- _ACTION ITEM_
Copy out each line of the data that includes the string "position".

- _EXERCISE DATA_
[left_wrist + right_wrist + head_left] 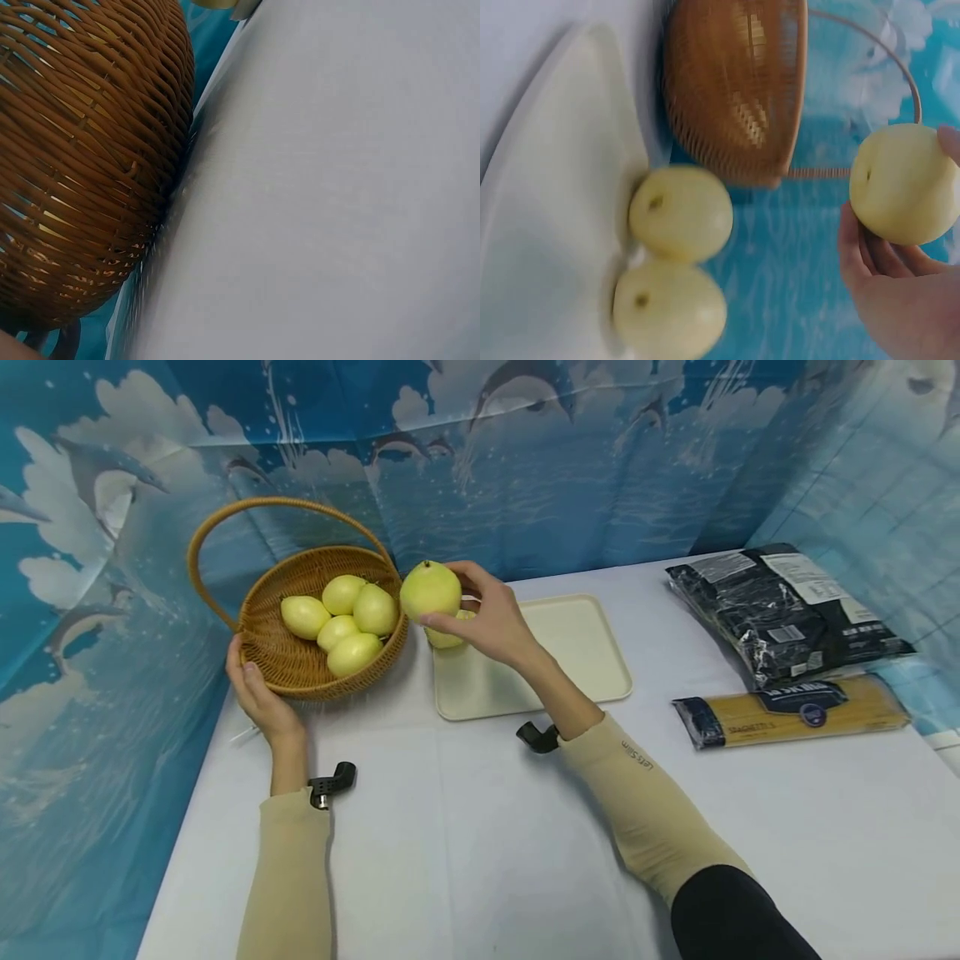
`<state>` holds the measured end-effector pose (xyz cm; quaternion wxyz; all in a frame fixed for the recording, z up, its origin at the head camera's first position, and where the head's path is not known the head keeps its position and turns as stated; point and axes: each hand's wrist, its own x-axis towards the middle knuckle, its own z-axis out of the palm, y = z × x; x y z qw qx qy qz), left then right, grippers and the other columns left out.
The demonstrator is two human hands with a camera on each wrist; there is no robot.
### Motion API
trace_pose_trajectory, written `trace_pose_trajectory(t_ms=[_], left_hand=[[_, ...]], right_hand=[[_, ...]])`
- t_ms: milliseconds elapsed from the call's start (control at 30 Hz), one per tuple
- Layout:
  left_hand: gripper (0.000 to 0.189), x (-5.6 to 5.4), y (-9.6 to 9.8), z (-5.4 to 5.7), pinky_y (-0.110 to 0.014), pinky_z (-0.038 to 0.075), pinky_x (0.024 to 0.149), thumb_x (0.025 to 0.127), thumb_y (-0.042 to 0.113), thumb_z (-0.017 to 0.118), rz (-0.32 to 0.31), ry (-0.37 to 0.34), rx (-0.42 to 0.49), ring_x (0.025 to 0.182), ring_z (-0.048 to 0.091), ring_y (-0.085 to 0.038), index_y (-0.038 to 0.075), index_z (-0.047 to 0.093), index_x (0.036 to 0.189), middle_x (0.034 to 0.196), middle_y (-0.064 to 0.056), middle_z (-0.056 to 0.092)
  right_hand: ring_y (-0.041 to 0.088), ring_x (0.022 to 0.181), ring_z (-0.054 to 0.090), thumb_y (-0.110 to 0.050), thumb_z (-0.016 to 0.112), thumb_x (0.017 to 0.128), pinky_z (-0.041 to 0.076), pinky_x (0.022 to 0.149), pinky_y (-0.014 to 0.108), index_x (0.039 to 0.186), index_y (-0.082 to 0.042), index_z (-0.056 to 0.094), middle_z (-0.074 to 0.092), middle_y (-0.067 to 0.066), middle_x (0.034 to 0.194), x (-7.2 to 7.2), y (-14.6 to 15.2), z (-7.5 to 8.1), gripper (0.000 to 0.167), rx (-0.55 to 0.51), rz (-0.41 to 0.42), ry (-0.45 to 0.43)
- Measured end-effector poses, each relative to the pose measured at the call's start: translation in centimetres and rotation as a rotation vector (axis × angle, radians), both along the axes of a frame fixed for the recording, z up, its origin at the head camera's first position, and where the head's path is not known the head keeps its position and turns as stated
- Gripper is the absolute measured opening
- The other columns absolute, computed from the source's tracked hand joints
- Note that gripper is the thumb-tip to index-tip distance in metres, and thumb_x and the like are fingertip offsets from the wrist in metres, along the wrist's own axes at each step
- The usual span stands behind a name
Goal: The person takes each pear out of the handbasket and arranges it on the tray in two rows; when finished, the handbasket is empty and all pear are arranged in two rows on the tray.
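Observation:
In the head view a brown wicker basket (262, 652) with a tall handle stands at the left, tilted toward me. Several yellow-green pears (354, 653) lie in it. My left hand (262, 697) grips the basket's near left side, fingers on the outside and thumb by the rim. Between basket and tray, my right hand (491, 614) holds up another pear (429, 589), thumb on one side and fingers on the other. Below it is the cream tray (540, 672). Two pears (681, 214) sit on the tray in the right wrist view; in the head view the right hand partly hides them.
On the right side of the white table lie a black plastic package (787, 610) and, in front of it, a pack of spaghetti (802, 712). A blue dolphin-print curtain (525, 518) hangs along the back and left edges.

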<state>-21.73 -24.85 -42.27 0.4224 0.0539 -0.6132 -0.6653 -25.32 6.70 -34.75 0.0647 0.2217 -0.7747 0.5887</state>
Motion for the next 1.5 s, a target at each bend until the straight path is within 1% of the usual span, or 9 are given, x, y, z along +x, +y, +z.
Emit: trace_pose_trajectory(t_ms=[133,267,433,667,833,967,1167,1367,1500], left_hand=[[0.050,0.1,-0.1,0.0,-0.031,0.027,0.128,0.107,0.014,0.036,-0.012,0.003,0.031,0.151,0.040,-0.022,0.001,0.049,0.153,0.160,-0.014,0.049],[0.050,0.2,-0.3,-0.2,-0.033,0.028,0.128,0.106,0.013,0.037,-0.017,0.026,0.038,0.151,0.040,-0.025,0.001,0.050,0.153,0.159,-0.014,0.049],[0.051,0.1,-0.4,-0.2,-0.033,0.029,0.127,0.105,0.013,0.038,-0.028,0.041,0.013,0.152,0.040,-0.027,-0.001,0.048,0.154,0.158,-0.017,0.049],[0.051,0.0,-0.6,-0.1,-0.029,0.027,0.127,0.106,0.015,0.037,-0.024,0.006,-0.008,0.152,0.039,-0.022,0.003,0.049,0.154,0.159,-0.012,0.049],[0.051,-0.1,-0.7,-0.1,-0.031,0.027,0.127,0.106,0.014,0.038,-0.039,0.012,0.007,0.153,0.039,-0.024,0.004,0.050,0.154,0.160,-0.013,0.049],[0.050,-0.1,-0.7,-0.1,-0.031,0.027,0.128,0.106,0.014,0.038,-0.048,0.017,0.018,0.153,0.039,-0.024,0.004,0.050,0.154,0.159,-0.013,0.049],[0.051,-0.2,-0.6,-0.1,-0.031,0.027,0.128,0.106,0.013,0.038,-0.038,0.017,0.009,0.152,0.040,-0.022,0.002,0.049,0.154,0.159,-0.013,0.049],[0.051,-0.2,-0.5,-0.2,-0.031,0.026,0.128,0.106,0.014,0.038,-0.041,0.009,0.003,0.152,0.039,-0.022,0.003,0.048,0.155,0.160,-0.013,0.048],[0.051,-0.2,-0.5,-0.3,-0.032,0.025,0.128,0.106,0.015,0.038,-0.041,0.011,0.007,0.152,0.039,-0.022,0.003,0.049,0.155,0.160,-0.013,0.048]], right_hand=[[0.016,0.123,0.065,-0.035,0.087,0.088,0.057,0.102,0.035,0.147,-0.016,0.057,0.065,0.004,0.138,-0.4,2.5,-0.2,0.069,-0.002,-0.090,-0.036],[0.017,0.125,0.064,-0.040,0.086,0.088,0.056,0.104,0.038,0.147,-0.015,0.056,0.064,0.005,0.140,-0.8,4.5,-0.4,0.071,-0.001,-0.200,-0.070],[0.017,0.123,0.064,-0.048,0.084,0.087,0.055,0.103,0.038,0.144,-0.014,0.058,0.066,0.006,0.137,-1.5,6.1,-0.9,0.072,-0.016,-0.351,-0.104],[0.021,0.122,0.062,-0.057,0.082,0.085,0.054,0.097,0.038,0.144,-0.013,0.058,0.066,0.008,0.134,-2.3,7.2,-1.9,0.078,0.052,-0.472,-0.139],[0.027,0.119,0.058,-0.061,0.078,0.086,0.051,0.091,0.040,0.143,-0.010,0.058,0.064,0.012,0.132,-2.8,8.3,-3.1,0.079,0.099,-0.563,-0.183],[0.031,0.121,0.057,-0.063,0.075,0.088,0.051,0.093,0.044,0.144,-0.005,0.057,0.064,0.016,0.133,-3.2,9.0,-4.2,0.083,0.140,-0.591,-0.251],[0.037,0.137,0.046,-0.065,0.073,0.087,0.048,0.105,0.050,0.141,0.002,0.058,0.062,0.022,0.136,-3.8,9.3,-5.7,0.087,0.207,-0.604,-0.361],[0.039,0.143,0.038,-0.059,0.074,0.088,0.044,0.110,0.052,0.136,0.007,0.058,0.060,0.026,0.137,-4.1,9.5,-6.6,0.083,0.227,-0.597,-0.392],[0.042,0.142,0.039,-0.060,0.072,0.090,0.045,0.110,0.053,0.136,0.008,0.058,0.060,0.027,0.137,-4.2,9.6,-6.9,0.083,0.267,-0.573,-0.402]])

- _TASK RESULT_
`<state>` holds the measured end-effector pose (xyz cm; quaternion wxyz; all in a frame fixed for the recording, z up, its origin at the head camera's first position, and where the head's path is not known the head keeps its position and turns as stated; point and axes: each hand's wrist, its own x-axis towards the middle knuckle, its own z-axis out of the palm, y = z × x; x y z qw qx qy qz), left then right, grippers and the other columns left out.
- Measured end-effector poses, each relative to the pose measured at the call's start: translation in centimetres and rotation as a rotation vector (axis × angle, radians), both along the axes of a frame fixed for the recording, z up, its origin at the head camera's first position, and where the head's path is not known the head keeps its position and turns as stated

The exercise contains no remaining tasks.